▶ **Directions**:
Please return exactly the lines from the top of the data through the line that contains "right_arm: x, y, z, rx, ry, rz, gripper", and skip all pictures.

▶ **Raw data**:

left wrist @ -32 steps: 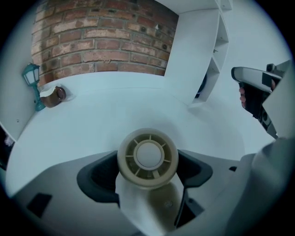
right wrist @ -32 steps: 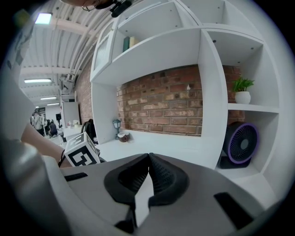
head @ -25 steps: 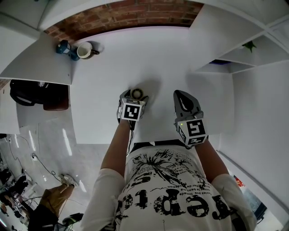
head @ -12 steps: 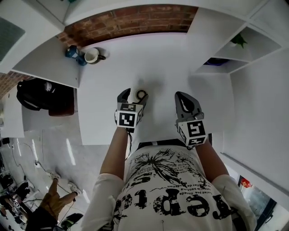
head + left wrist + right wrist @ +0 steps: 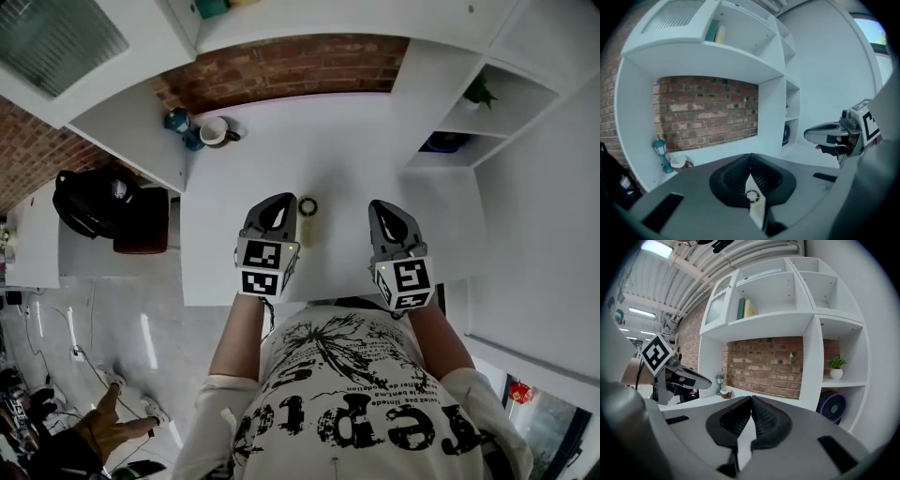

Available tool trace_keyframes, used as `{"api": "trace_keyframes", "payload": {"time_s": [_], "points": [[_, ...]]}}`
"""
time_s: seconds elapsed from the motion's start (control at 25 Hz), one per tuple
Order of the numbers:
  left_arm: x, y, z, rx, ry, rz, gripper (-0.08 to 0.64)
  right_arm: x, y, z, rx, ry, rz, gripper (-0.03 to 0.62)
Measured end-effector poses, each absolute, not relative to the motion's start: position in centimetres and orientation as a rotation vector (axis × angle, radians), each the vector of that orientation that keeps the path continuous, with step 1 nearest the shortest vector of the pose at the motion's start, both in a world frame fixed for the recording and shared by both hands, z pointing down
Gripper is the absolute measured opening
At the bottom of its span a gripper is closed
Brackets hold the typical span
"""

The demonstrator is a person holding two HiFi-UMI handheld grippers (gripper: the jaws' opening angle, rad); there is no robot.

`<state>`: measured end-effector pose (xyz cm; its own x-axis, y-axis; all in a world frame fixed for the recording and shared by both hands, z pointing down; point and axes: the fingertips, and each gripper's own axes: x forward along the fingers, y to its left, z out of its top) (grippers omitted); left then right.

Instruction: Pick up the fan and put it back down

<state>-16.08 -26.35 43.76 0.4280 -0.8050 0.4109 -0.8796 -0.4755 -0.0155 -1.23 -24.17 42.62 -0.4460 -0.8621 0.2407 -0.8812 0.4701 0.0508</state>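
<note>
A small white hand fan (image 5: 307, 213) with a dark ring head lies on the white table (image 5: 356, 159), just right of my left gripper (image 5: 279, 202). That gripper is raised off the table, its jaws shut and holding nothing. In the left gripper view the fan (image 5: 753, 199) shows on the table below, through the gap under the shut jaws of the left gripper (image 5: 750, 156). My right gripper (image 5: 383, 206) hovers to the fan's right, also shut and empty, its tips meeting in the right gripper (image 5: 751, 398) view. A purple round fan (image 5: 833, 407) stands in the lower right shelf compartment.
A teal lantern (image 5: 177, 121) and a mug (image 5: 217, 131) stand at the table's far left corner before the brick wall (image 5: 281, 66). White shelving (image 5: 469, 122) with a potted plant (image 5: 480, 92) flanks the right. A black bag (image 5: 89, 202) sits on a chair to the left.
My left gripper, open around the small fan a second ago, has risen, drawn back and shut empty. The fan stays on the table. My right gripper rose a little.
</note>
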Motion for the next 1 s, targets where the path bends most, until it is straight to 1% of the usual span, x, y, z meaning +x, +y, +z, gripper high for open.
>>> {"api": "trace_keyframes", "payload": {"time_s": [0.32, 0.52, 1.0], "points": [[-18.8, -22.5, 35.1, 2.637, -1.627, 0.220, 0.014, -2.7, -23.1, 38.4, 1.505, -2.578, 0.033, 0.015], [-20.3, -20.7, 32.4, 2.679, -1.614, 0.054, 0.014, -3.3, -22.8, 36.7, 1.466, -2.629, -0.022, 0.015], [-20.1, -20.7, 32.6, 2.719, -1.580, 0.098, 0.014, -3.2, -23.1, 36.0, 1.424, -2.666, -0.028, 0.014]]}}
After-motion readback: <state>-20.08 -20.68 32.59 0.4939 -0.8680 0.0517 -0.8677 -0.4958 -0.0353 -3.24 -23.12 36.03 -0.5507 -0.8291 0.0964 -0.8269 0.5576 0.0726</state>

▶ **Task result**:
left wrist @ -32 steps: 
right wrist @ -32 steps: 
head @ -25 steps: 
head @ -12 steps: 
head + left wrist + right wrist @ +0 steps: 

Available tool trace_keyframes, used as `{"api": "trace_keyframes", "payload": {"time_s": [_], "points": [[_, ...]]}}`
"""
time_s: seconds elapsed from the motion's start (control at 25 Hz), one per tuple
Order of the numbers:
  left_arm: x, y, z, rx, ry, rz, gripper (-0.08 to 0.64)
  right_arm: x, y, z, rx, ry, rz, gripper (-0.03 to 0.62)

The complete output has now been given.